Tunisian President Kais Saied said in a June 23, 2020 interview on France 24 TV that the legal standing of Turkey’s intervention in Libya is better than that of other countries, and that the imminent danger is the possibility that Libya would be partitioned, as he pointed out has happened to other federal states in the past. He emphasized that Libya should remain unified and that its partition would endanger Tunisia and Algeria. In addition, President Saied said that no country, including the United States, has dared to ask him for permission to build military bases on Tunisian soil. He stressed that there will be no foreign military bases in Tunisia.

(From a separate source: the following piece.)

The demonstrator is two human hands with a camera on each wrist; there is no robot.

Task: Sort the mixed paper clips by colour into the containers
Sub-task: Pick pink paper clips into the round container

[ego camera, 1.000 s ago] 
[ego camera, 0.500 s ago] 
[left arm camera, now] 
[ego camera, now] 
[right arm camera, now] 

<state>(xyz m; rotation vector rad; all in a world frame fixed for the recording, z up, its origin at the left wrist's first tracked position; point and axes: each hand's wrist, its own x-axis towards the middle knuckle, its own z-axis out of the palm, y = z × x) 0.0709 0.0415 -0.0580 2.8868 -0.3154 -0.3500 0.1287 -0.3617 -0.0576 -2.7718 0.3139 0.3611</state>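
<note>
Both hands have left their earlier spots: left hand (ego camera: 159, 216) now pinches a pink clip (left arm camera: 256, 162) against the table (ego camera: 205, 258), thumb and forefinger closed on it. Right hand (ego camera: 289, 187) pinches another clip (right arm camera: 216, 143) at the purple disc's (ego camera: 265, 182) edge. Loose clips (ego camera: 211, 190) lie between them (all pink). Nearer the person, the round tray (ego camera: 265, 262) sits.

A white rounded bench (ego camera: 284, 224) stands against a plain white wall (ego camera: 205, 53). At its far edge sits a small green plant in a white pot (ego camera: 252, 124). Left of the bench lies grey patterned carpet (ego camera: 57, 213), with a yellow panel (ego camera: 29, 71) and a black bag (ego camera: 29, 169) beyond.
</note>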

President Kais Saied: "The legal standing of Turkey's [intervention in Libya] is better than that of the other countries, but the situation on the ground applies to everybody. It applied to all who have intervened in Libya. The imminent danger - the features of which we have begun to see in recent days - is the partition of Libya. As you know, Libya used to be a federal state."

Interviewer: "Is partition a possibility?"

Saied: "It is a danger. Some people talk about..."

Interviewer: "Is it a genuine danger?"

Saied: "It is possible that resorting to a federal state will turn out to have been a precursor for secession, as is the case in some other federal countries. Partition is unacceptable. There should be one Libya, and the authority must stem from the will of the Libyan people alone. Partition [of Libya] could turn out to be a precursor for the partition of other countries."

Interviewer: "It could greatly influence the neighboring countries."

Saied: "Yes, it endangers Tunisia and Algeria and I hope that we can always cooperate with the Algerian side, so we can have a united position on the Libyan affair."

[...]

Interviewer: "Has America's Africa Command, AFRICOM, asked you [for permission] to deploy any of its units to secure Tunisia?"

Saied: "Absolutely not. Nobody has dared to ask me personally – I'm talking about many other countries, not just the United States – to [let them] build foreign military bases [in Tunisia]. The military bases are purely Tunisian. There can be no foreign military base in Tunisia. Every grain of desert sand, every grain of Tunisian soil, every drop of Tunisia's territorial waters, and all the air that we breathe in Tunisia, must be Tunisian."